Reproduce the records below in their entirety, character for character.

[Saved data entries]
────
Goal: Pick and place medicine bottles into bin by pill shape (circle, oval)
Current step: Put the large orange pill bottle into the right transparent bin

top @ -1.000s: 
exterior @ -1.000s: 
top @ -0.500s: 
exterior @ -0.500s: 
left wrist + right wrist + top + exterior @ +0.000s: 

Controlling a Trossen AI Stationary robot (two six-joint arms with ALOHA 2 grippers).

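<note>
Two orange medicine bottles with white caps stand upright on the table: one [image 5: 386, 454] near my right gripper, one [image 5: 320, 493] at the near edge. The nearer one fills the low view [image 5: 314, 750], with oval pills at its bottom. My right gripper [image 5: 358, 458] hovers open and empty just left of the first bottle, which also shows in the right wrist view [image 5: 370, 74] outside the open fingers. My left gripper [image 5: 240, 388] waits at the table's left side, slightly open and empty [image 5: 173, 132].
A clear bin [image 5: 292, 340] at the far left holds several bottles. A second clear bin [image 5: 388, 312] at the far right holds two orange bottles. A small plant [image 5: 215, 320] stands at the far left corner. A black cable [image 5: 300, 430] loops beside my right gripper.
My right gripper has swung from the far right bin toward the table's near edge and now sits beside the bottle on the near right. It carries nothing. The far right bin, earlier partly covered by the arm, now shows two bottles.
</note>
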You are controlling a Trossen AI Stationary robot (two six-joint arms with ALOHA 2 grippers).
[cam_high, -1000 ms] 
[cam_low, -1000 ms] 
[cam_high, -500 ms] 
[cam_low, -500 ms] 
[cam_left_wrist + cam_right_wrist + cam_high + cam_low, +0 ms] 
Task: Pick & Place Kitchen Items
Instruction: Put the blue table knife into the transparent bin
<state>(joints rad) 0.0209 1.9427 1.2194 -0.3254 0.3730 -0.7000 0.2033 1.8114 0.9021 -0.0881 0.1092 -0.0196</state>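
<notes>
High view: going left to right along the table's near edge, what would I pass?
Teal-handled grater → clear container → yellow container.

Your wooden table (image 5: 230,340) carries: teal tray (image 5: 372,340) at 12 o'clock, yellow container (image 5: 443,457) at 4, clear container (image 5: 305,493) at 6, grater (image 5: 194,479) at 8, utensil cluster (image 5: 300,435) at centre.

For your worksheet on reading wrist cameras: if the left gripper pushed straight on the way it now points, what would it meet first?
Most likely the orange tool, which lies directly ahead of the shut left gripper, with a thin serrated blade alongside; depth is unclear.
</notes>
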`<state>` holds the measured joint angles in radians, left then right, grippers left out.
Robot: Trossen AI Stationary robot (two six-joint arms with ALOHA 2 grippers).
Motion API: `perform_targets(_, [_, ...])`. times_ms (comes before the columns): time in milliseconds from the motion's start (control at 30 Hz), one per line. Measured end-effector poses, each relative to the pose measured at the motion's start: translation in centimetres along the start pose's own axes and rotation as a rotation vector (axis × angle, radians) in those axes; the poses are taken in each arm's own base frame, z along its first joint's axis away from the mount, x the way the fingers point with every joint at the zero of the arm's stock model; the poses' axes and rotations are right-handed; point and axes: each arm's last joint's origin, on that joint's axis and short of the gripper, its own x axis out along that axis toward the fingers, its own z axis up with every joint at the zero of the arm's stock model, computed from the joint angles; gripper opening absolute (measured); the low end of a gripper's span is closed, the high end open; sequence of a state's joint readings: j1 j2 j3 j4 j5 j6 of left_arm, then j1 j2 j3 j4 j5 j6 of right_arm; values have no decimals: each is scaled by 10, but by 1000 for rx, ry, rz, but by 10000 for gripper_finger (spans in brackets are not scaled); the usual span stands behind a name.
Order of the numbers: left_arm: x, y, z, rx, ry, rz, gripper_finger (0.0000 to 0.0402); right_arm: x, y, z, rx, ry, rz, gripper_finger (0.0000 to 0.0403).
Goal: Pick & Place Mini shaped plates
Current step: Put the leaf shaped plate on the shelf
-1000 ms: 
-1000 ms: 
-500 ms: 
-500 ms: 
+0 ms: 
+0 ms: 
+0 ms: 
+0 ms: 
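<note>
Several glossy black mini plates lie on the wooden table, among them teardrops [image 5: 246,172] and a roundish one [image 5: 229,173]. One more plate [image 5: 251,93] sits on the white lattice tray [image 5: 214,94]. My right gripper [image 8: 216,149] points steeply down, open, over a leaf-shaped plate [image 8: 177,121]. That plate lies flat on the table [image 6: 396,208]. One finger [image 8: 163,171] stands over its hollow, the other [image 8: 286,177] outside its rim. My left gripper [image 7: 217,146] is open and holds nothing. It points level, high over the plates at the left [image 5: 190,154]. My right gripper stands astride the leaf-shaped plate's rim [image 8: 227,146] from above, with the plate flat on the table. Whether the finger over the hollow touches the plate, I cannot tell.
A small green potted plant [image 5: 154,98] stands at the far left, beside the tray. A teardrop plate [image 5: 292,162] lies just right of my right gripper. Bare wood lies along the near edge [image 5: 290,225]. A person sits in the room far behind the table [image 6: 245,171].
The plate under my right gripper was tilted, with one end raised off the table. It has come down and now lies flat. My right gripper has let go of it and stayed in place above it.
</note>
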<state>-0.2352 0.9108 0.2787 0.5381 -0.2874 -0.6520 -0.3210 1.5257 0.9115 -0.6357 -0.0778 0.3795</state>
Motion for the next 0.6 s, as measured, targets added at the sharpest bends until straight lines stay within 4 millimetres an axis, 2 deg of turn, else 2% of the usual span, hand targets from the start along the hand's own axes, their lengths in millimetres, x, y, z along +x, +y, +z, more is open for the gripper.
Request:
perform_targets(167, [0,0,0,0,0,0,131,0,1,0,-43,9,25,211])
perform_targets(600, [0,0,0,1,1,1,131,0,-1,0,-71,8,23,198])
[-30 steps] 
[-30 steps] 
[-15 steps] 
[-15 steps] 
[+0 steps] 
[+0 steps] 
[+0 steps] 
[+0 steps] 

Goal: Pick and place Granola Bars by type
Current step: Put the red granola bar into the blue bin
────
**TASK RESULT:**
Goal: Pick and place medicine bottles into bin by pill shape (circle, oval)
Current step: Put the large orange pill bottle into the right transparent bin

top @ -1.000s: 
exterior @ -1.000s: 
top @ -0.500s: 
exterior @ -0.500s: 
left wrist + right wrist + top + exterior @ +0.000s: 

Controlling a Trossen AI Stationary robot (two six-joint arms with ALOHA 2 grippers).

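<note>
Two orange medicine bottles with white caps stand upright on the table: one [image 5: 386, 454] near my right gripper, one [image 5: 320, 493] at the near edge. The nearer one fills the low view [image 5: 314, 750], with oval pills at its bottom. My right gripper [image 5: 358, 458] hovers open and empty just left of the first bottle, which also shows in the right wrist view [image 5: 370, 74] outside the open fingers. My left gripper [image 5: 240, 388] waits at the table's left side, slightly open and empty [image 5: 173, 132].
A clear bin [image 5: 292, 340] at the far left holds several bottles. A second clear bin [image 5: 388, 312] at the far right holds two orange bottles. A small plant [image 5: 215, 320] stands at the far left corner. A black cable [image 5: 300, 430] loops beside my right gripper.
My right gripper has swung from the far right bin toward the table's near edge and now sits beside the bottle on the near right. It carries nothing. The far right bin, earlier partly covered by the arm, now shows two bottles.
</note>
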You are controlling a Trossen AI Stationary robot (two six-joint arms with ALOHA 2 grippers).
[cam_high, -1000 ms] 
[cam_low, -1000 ms] 
[cam_high, -500 ms] 
[cam_low, -500 ms] 
[cam_left_wrist + cam_right_wrist + cam_high + cam_low, +0 ms] 
Task: Pick & Place Kitchen Items
Instruction: Put the blue table knife into the transparent bin
<state>(joints rad) 0.0209 1.9427 1.2194 -0.3254 0.3730 -0.7000 0.2033 1.8114 0.9021 -0.0881 0.1092 -0.0196</state>
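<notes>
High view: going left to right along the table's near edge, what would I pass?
Teal-handled grater → clear container → yellow container.

Your wooden table (image 5: 230,340) carries: teal tray (image 5: 372,340) at 12 o'clock, yellow container (image 5: 443,457) at 4, clear container (image 5: 305,493) at 6, grater (image 5: 194,479) at 8, utensil cluster (image 5: 300,435) at centre.

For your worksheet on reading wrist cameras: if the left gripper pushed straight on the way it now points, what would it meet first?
Most likely the orange tool, which lies directly ahead of the shut left gripper, with a thin serrated blade alongside; depth is unclear.
</notes>
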`<state>` holds the measured joint angles in radians, left then right, grippers left out.
Robot: Trossen AI Stationary robot (two six-joint arms with ALOHA 2 grippers).
Motion API: `perform_targets(_, [_, ...])`. times_ms (comes before the columns): time in milliseconds from the motion's start (control at 30 Hz), one per line. Measured end-effector poses, each relative to the pose measured at the motion's start: translation in centimetres along the start pose's own axes and rotation as a rotation vector (axis × angle, radians) in those axes; the poses are taken in each arm's own base frame, z along its first joint's axis away from the mount, x the way the fingers point with every joint at the zero of the arm's stock model; the poses' axes and rotations are right-handed; point and axes: each arm's last joint's origin, on that joint's axis and short of the gripper, its own x axis out along that axis toward the fingers, its own z axis up with every joint at the zero of the arm's stock model, computed from the joint angles; gripper opening absolute (measured); the low end of a gripper's span is closed, the high end open; sequence of a state's joint readings: j1 j2 j3 j4 j5 j6 of left_arm, then j1 j2 j3 j4 j5 j6 of right_arm; values have no decimals: each is scaled by 10, but by 1000 for rx, ry, rz, but by 10000 for gripper_finger (spans in brackets are not scaled); the usual span stands behind a name.
Order of the numbers: left_arm: x, y, z, rx, ry, rz, gripper_finger (0.0000 to 0.0402); right_arm: x, y, z, rx, ry, rz, gripper_finger (0.0000 to 0.0403).
Goal: Pick & Place Mini shaped plates
Current step: Put the leaf shaped plate on the shelf
-1000 ms: 
-1000 ms: 
-500 ms: 
-500 ms: 
+0 ms: 
+0 ms: 
+0 ms: 
+0 ms: 
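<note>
Several glossy black mini plates lie on the wooden table, among them teardrops [image 5: 246,172] and a roundish one [image 5: 229,173]. One more plate [image 5: 251,93] sits on the white lattice tray [image 5: 214,94]. My right gripper [image 8: 216,149] points steeply down, open, over a leaf-shaped plate [image 8: 177,121]. That plate lies flat on the table [image 6: 396,208]. One finger [image 8: 163,171] stands over its hollow, the other [image 8: 286,177] outside its rim. My left gripper [image 7: 217,146] is open and holds nothing. It points level, high over the plates at the left [image 5: 190,154]. My right gripper stands astride the leaf-shaped plate's rim [image 8: 227,146] from above, with the plate flat on the table. Whether the finger over the hollow touches the plate, I cannot tell.
A small green potted plant [image 5: 154,98] stands at the far left, beside the tray. A teardrop plate [image 5: 292,162] lies just right of my right gripper. Bare wood lies along the near edge [image 5: 290,225]. A person sits in the room far behind the table [image 6: 245,171].
The plate under my right gripper was tilted, with one end raised off the table. It has come down and now lies flat. My right gripper has let go of it and stayed in place above it.
</note>
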<state>-0.2352 0.9108 0.2787 0.5381 -0.2874 -0.6520 -0.3210 1.5257 0.9115 -0.6357 -0.0778 0.3795</state>
Motion for the next 0.6 s, as measured, targets added at the sharpest bends until straight lines stay within 4 millimetres an axis, 2 deg of turn, else 2% of the usual span, hand targets from the start along the hand's own axes, their lengths in millimetres, x, y, z along +x, +y, +z, more is open for the gripper.
Request:
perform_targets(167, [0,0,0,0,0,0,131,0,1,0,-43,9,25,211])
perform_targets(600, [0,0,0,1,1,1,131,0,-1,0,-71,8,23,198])
[-30 steps] 
[-30 steps] 
[-15 steps] 
[-15 steps] 
[+0 steps] 
[+0 steps] 
[+0 steps] 
[+0 steps] 

Goal: Pick and place Granola Bars by type
Current step: Put the red granola bar into the blue bin

What the exercise asked for is now complete.